══ INPUT DATA ══

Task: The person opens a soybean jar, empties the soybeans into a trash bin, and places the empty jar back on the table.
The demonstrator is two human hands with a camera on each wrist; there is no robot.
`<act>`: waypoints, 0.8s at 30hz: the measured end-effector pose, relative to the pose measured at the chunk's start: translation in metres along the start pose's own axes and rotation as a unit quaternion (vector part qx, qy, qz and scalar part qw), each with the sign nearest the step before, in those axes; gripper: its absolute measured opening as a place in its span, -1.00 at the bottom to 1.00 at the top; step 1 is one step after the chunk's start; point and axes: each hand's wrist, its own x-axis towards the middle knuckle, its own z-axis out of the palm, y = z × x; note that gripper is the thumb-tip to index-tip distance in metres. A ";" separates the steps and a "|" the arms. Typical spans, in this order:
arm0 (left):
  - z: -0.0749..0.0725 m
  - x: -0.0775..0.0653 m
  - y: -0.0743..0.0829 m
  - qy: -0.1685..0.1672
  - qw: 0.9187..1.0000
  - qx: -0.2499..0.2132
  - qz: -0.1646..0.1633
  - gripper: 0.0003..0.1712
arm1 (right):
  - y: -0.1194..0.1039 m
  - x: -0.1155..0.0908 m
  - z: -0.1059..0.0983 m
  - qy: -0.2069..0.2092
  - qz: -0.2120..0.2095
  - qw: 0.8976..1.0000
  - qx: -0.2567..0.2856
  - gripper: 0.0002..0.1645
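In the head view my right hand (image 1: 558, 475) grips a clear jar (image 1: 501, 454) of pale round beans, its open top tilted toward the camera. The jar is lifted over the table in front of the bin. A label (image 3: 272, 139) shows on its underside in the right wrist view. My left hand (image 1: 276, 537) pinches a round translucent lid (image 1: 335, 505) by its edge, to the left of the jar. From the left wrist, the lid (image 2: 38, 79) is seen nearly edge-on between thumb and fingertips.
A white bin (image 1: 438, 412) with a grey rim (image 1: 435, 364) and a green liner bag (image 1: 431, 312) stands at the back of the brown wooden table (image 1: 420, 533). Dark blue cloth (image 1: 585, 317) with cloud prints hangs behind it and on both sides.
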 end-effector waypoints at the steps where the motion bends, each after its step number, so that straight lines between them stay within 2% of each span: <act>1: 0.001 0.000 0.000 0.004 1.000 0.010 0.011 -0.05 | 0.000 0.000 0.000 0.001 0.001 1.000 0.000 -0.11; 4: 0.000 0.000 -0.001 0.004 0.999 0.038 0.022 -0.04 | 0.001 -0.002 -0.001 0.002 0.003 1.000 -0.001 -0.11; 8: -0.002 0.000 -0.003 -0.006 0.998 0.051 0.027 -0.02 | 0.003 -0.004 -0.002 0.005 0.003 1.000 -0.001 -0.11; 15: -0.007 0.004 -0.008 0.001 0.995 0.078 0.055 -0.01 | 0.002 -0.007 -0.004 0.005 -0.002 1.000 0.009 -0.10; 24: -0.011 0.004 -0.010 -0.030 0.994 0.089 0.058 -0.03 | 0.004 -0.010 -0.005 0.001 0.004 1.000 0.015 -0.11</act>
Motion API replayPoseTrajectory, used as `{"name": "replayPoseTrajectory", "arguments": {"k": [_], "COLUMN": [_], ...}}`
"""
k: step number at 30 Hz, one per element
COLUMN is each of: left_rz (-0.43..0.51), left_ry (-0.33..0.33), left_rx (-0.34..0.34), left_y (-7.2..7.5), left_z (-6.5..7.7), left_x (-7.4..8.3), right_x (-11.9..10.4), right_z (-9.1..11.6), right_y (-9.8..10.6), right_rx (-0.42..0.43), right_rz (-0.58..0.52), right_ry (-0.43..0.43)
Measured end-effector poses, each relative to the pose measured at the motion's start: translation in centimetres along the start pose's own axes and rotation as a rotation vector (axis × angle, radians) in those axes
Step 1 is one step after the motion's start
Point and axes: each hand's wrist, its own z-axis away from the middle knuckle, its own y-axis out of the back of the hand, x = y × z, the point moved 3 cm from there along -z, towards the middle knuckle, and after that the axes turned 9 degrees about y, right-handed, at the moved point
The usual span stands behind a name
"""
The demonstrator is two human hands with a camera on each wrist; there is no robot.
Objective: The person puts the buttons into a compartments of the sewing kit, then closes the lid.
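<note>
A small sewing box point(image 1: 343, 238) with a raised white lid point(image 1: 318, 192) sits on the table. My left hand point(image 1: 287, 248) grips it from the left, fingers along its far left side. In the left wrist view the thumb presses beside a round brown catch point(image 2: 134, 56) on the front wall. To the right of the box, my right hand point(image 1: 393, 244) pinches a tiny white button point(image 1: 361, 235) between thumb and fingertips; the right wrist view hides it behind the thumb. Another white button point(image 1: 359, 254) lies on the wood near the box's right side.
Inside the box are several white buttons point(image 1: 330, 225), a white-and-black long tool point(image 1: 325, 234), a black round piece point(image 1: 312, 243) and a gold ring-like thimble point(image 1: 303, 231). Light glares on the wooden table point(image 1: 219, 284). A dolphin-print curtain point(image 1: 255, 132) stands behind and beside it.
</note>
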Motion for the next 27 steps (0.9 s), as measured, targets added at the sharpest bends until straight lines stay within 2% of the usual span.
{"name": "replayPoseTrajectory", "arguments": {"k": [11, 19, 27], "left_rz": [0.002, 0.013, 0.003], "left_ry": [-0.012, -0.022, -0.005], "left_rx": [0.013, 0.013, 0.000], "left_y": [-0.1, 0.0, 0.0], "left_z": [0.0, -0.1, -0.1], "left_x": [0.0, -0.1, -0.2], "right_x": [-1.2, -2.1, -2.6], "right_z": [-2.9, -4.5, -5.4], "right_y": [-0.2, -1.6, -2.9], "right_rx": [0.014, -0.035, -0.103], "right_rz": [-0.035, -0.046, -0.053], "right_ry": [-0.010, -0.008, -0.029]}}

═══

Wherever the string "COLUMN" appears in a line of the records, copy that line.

**TASK ANSWER:**
Motion API replayPoseTrajectory, used as `{"name": "replayPoseTrajectory", "arguments": {"k": [_], "COLUMN": [_], ...}}`
COLUMN is each of: left_rz (-0.43..0.51), left_ry (-0.33..0.33), left_rx (-0.34..0.34), left_y (-7.2..7.5), left_z (-6.5..7.7), left_x (-7.4..8.3), right_x (-11.9..10.4), right_z (-9.1..11.6), right_y (-9.8..10.6), right_rx (-0.42..0.43), right_rz (-0.58..0.52), right_ry (-0.43..0.43)

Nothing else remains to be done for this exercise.